The world is always too crowded out for fat people and too tolerant for thin people. In fact, in my opinion, being fat or thin is never the direct standard of beauty, but health is. If someone looks at me and says "God, you look great", it always makes me happier than "God, you look so thin". So, thin people, hurry into the arms of fitness!
First of all, why do thin people exercise?
Let me talk about my own situation, 162cm, and my current weight is 46.7kg. I have never been linked to losing weight in my life, and I just reached 50kg at the peak of my weight. I belong to the legendary "I won't get fat no matter how I eat" star. Some people may say envy, jealousy and hatred, but you should know that everything you get will be lost, and the digestive system is behind you. I believe that many girls who are not fat have similar problems. How to eat high-protein and high-calorie food without getting fat? Because you can't absorb it! This leads to the fact that really nutritious things will be directly ignored by the intestines, so my figure has always been thin. Poor immunity, when I was a child, I went to the hospital easily, and I was bound to catch a cold every winter.
The common problems of thin people are low body fat content and low skeletal muscle content. What problems will this lead to? What's more, being thin, skeletal muscle directly affects the body's protein content, and low body protein content will affect the body's immune system. Many people feel tired easily, and a kind of low back pain is probably because the skeletal muscle content is too low.
How can thin people train to avoid getting thinner and thinner?
Many people think that fitness means running, aerobic training and sweating. In fact, for thin people, too much aerobic training is not good, which consumes some fat in the body. So quantitative anaerobic training and proper cardiopulmonary training are really suitable.
1, anaerobic training
Anaerobic training should be adjusted according to your body shape, and it is mainly divided into several large muscle groups to train separately.
Upper limbs, chest muscles, abdominal muscles, waist muscles, gluteal muscles, thigh and calf muscles.
Practice where to lose weight. It should be noted that the training should be gradual, and you should make your own plans. For example, you should practice upper limbs in the first month and abdominal muscles in the second month. You can't practice upper limbs for a while and abdominal muscles for a while, so the muscles can't get a good memory and the training effect will be halved.
Another point that needs special attention.
When doing anaerobic training, all your movements should use "the muscles you want to train to exert strength." For example, if you want to practice abdominal muscles, do sit-ups at home. When doing exercises, you must focus on abdominal muscles, and don't use other muscles (such as deltoid or psoas of the head and neck). This is the first lesson I learned from the fitness instructor. Only in this way can your exercise really fall on the part of your muscles that you want to exercise, instead of exercising elsewhere for no reason.
Many people may not be able to do it anywhere else at first. It is possible that the strength of the target muscle is not enough. It doesn't matter, but you must work hard in this direction, and you will gradually feel that you can control which part you use. This will get twice the result with half the effort.

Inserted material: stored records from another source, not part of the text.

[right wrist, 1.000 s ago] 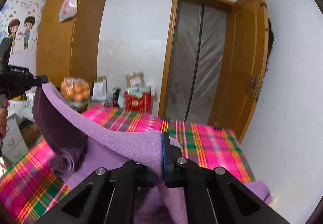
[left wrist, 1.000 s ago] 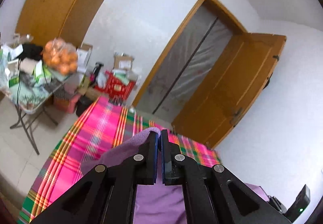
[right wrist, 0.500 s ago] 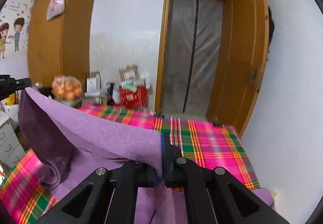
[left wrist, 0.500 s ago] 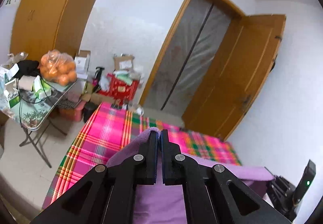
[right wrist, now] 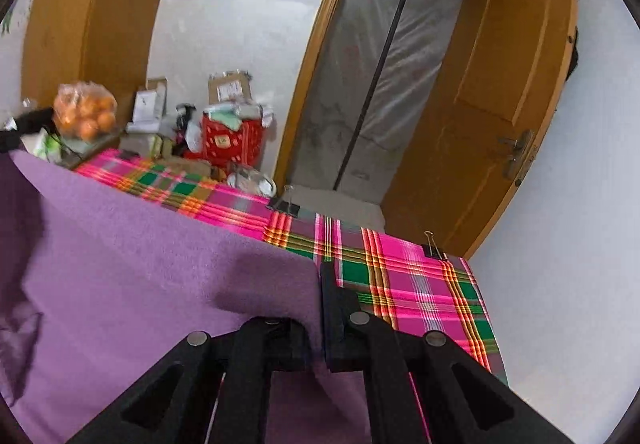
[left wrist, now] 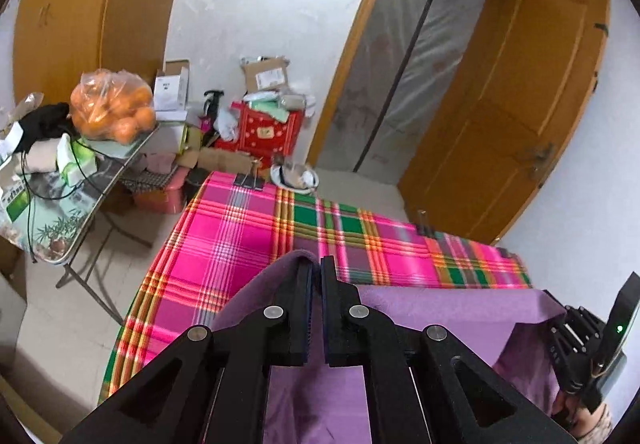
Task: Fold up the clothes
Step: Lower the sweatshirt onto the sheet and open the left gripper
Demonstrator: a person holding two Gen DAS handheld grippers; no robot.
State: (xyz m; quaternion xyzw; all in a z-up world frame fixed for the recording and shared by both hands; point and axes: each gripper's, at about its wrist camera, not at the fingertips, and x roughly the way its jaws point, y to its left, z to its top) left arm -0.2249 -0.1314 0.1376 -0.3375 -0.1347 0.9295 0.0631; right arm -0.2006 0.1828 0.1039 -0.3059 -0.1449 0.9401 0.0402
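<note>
A purple fleece garment [right wrist: 132, 264] hangs stretched between my two grippers above a table with a pink and green plaid cloth [left wrist: 240, 236]. My left gripper [left wrist: 316, 268] is shut on one top corner of the garment [left wrist: 448, 312]. My right gripper [right wrist: 320, 272] is shut on the other top corner; the cloth drapes over its left finger and hides it. The right gripper also shows at the lower right of the left wrist view [left wrist: 576, 348]. The garment's lower part hangs below the frames.
The plaid cloth [right wrist: 420, 284] is held to the table by binder clips [right wrist: 434, 248]. A side table [left wrist: 72, 199] with a bag of oranges [left wrist: 112, 105] stands left. Boxes and a red bag [left wrist: 266, 131] lie by the far wall. An open wooden door [left wrist: 500, 103] stands at right.
Both grippers have tilted downward toward the table, and the garment's top edge is now pulled straighter and flatter between them. Both stay shut on the cloth.
</note>
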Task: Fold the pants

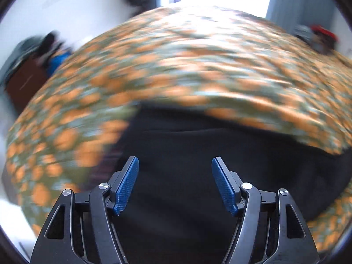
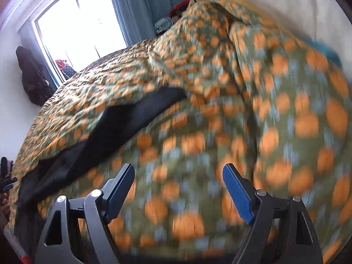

There are many muscle training strategies that can be done at home on the Internet. In fact, you can also learn them, but it is really useful to know which part of the target muscle to exercise first, and then pay attention to which part of the muscle to use when doing the action.
One way to test whether you exercise to the target muscle group is to see if the part you want to exercise is sore the next day after training. If there are other parts, it means that you have used some places that you shouldn't use, so pay special attention next time.
Pay attention to breathing assistance when PS exercises. All movements are exhaling, inhaling and relaxing.
Gradually update some movements you are training, mainly indicating the target muscle group of each movement, regardless of the picture quality. I wish I could understand it. The red is the target location, and the gray is the easy-to-borrow location.
A. For upper limb training, use dumbbells, pay attention to biceps brachii, and don't borrow wrists.
B. Upper limb training: Sit in a chair with your back straight, lift the dumbbell over your head, backward, hold the elbow joint of the movable arm with the other hand, keep the upper arm of the movable arm vertical to the ground, and lift the dumbbell upward at the same time. The key of this movement is to use the triceps brachii to exert force, which is the position of butterfly sleeve as the saying goes, which can help to tighten this part of muscles. Don't borrow it anywhere else, so you will find that this action is not as easy as it looks. Remember, be sure to use only the target muscle group.
C. chest muscle training: lie flat on the bed, lift the dumbbell flat on your chest, and then push it online, which gives you a feeling of doing push-ups against the ceiling and exercises the pectoralis major and triceps brachii.
2. Aerobic training
Thin people's aerobic training is mainly to strengthen the heart and lung function, so the corresponding key word of aerobic training is "short and fast", so that the heart rate can rise to a higher level in a short time, then rest and then rise again. Such aerobic training is more effective for thin people. Such as sprinting or intermittent skipping.